◆ **PROBLEM TO WORK ON**
Which lines in the data below contain the word "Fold"? Pull each of them out.
(DATA SEGMENT Opens)
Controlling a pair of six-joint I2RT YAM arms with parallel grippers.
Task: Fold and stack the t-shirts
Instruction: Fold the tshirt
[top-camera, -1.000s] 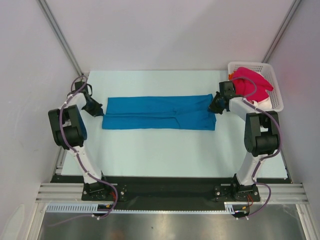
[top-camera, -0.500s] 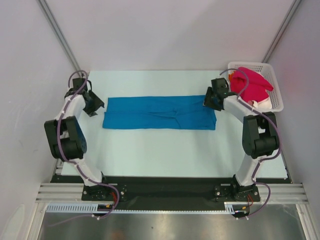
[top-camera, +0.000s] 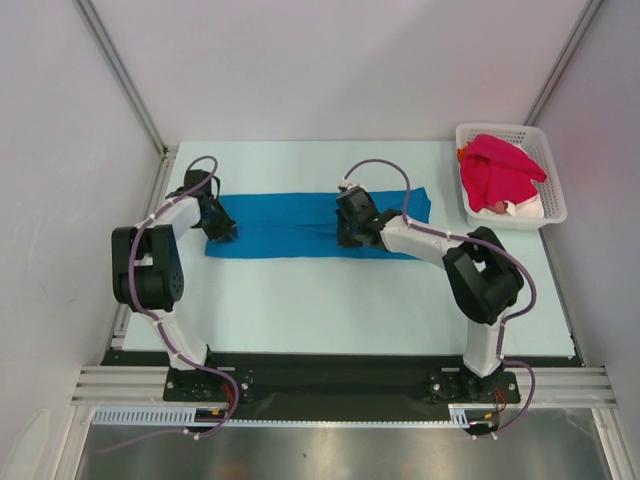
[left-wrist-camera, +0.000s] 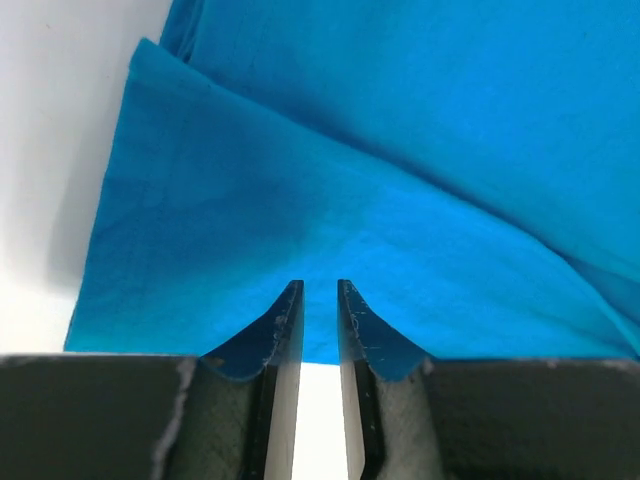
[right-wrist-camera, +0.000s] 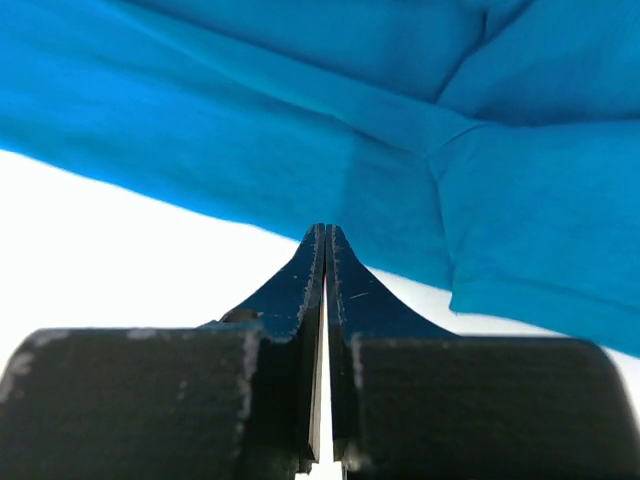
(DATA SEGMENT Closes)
◆ **RESULT**
Task: Fold and stack the t-shirts
Instruction: Fold the tshirt

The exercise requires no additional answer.